Using the lines below, work out the count of those that hold "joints". Give the number only.

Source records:
◇ ◇ ◇ ◇ ◇
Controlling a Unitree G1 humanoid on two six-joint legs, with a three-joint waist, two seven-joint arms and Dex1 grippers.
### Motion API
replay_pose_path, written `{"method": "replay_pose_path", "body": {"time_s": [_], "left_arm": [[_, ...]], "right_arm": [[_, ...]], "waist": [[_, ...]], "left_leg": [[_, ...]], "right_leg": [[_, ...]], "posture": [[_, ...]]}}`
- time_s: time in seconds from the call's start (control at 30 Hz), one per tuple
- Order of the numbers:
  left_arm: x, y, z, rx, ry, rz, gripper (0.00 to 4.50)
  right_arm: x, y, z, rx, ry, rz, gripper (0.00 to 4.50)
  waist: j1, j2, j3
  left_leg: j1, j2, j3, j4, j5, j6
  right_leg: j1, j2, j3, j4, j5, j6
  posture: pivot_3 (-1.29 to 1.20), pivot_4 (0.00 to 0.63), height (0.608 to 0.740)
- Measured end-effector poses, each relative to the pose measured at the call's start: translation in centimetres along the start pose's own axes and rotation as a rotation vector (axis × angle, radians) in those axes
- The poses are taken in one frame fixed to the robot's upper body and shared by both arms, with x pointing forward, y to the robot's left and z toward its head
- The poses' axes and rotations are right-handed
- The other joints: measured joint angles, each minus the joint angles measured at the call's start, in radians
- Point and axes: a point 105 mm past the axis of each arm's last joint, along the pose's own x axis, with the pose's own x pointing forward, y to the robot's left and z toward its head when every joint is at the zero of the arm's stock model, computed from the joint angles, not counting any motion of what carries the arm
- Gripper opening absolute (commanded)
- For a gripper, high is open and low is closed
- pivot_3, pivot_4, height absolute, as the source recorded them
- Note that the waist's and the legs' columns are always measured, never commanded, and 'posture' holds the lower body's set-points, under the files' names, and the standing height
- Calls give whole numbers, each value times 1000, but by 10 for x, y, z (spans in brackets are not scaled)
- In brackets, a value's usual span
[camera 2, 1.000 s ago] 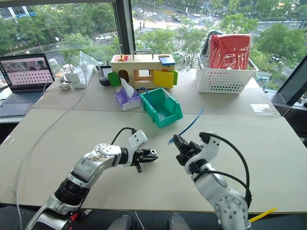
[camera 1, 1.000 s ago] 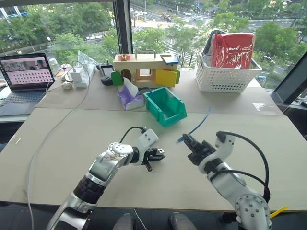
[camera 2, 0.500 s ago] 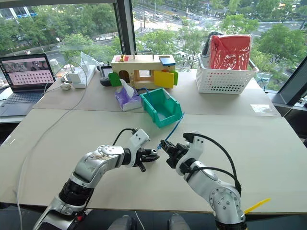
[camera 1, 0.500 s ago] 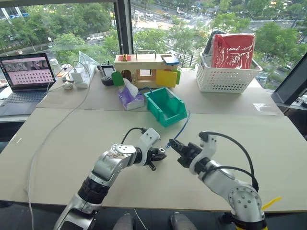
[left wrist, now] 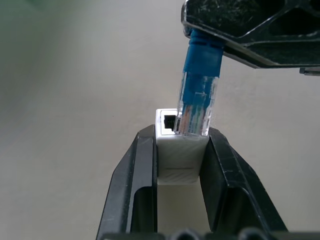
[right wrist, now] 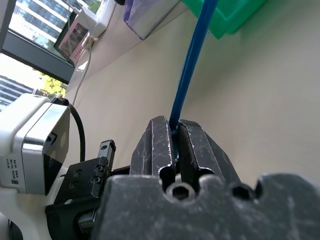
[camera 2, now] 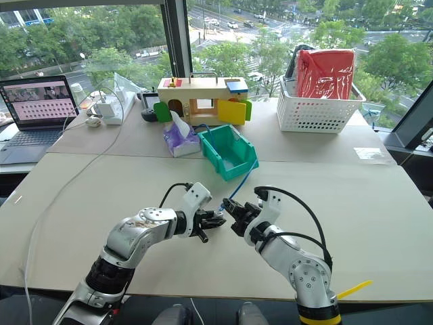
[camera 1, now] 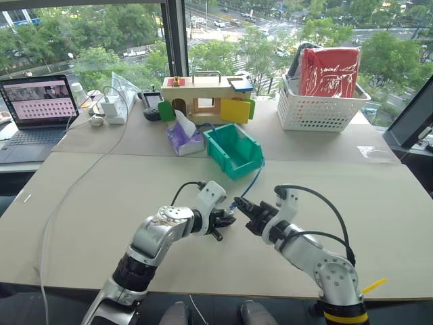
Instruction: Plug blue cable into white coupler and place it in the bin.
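My left gripper [camera 1: 223, 220] is shut on the small white coupler [left wrist: 180, 150], held between its two black fingers just above the table. Right beside it, my right gripper [camera 1: 242, 208] is shut on the blue cable [camera 1: 254, 181] just behind its clear plug [left wrist: 200, 105]. The plug's tip rests against the coupler's end face, next to the dark socket opening; whether it is seated inside I cannot tell. The cable's free length rises toward the teal bin [camera 1: 233, 150], which stands behind both grippers. In the right wrist view the cable [right wrist: 192, 65] runs out from between the closed fingers.
A purple tissue pack [camera 1: 184, 137] and a wooden toy house [camera 1: 203, 98] stand left of and behind the bin. A white lattice basket [camera 1: 318, 101] with red contents is at the back right. A laptop [camera 1: 37, 101] and a long pale cord [camera 1: 67, 189] lie at the left.
My right gripper has carried the blue cable leftward to the left gripper, bringing the plug to the coupler. The left gripper has stayed put, rolling slightly.
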Motion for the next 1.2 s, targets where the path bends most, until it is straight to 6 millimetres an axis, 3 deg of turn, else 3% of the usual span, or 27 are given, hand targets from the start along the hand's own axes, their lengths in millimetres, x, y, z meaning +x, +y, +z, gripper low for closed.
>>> {"method": "replay_pose_path", "body": {"time_s": [0.57,1.2], "left_arm": [[0,-1,0,-6,-7,4,663],[3,-4,4,-19,27,-10,663]], "right_arm": [[3,-8,2,-87,-3,-33,0],[2,4,1,-331,53,-9,0]], "waist": [[-1,0,0],[0,0,0]], "left_leg": [[0,0,0,0,0,0],[0,0,0,0,0,0]], "right_leg": [[0,0,0,0,0,0],[0,0,0,0,0,0]], "posture": [[0,150,715],[0,150,715]]}}
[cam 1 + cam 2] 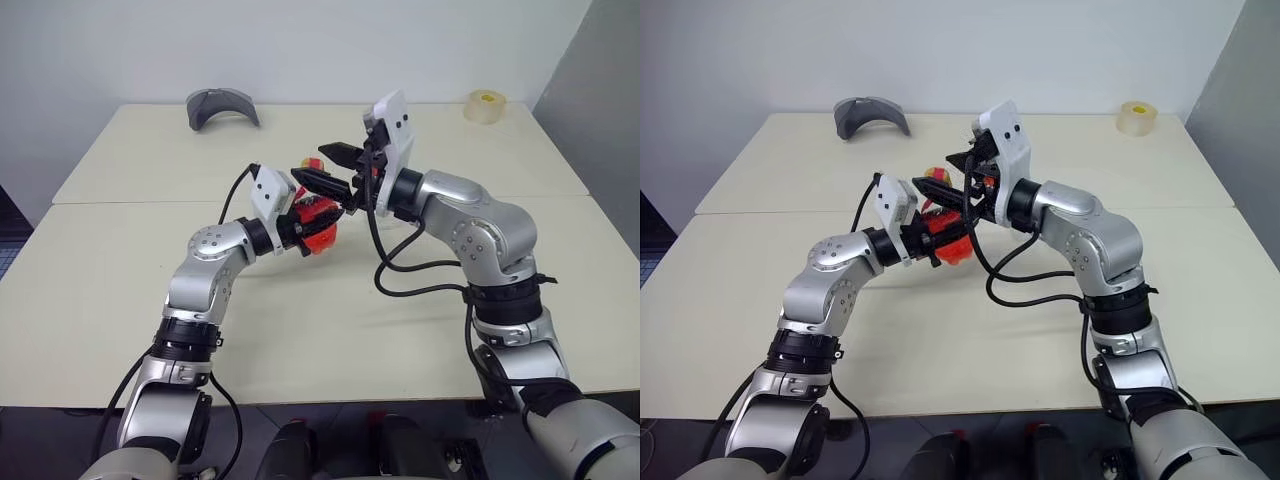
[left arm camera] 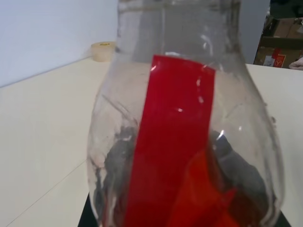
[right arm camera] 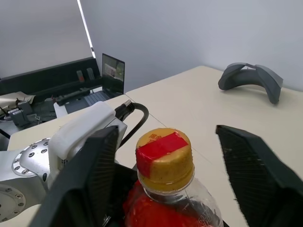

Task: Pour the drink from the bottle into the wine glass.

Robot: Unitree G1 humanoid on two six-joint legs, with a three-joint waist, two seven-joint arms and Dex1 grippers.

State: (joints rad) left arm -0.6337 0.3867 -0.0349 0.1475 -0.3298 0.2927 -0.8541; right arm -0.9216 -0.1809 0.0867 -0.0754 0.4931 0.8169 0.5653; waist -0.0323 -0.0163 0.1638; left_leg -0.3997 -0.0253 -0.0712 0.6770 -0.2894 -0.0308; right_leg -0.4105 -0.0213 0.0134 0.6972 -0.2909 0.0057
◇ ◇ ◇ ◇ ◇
* Output of the task *
2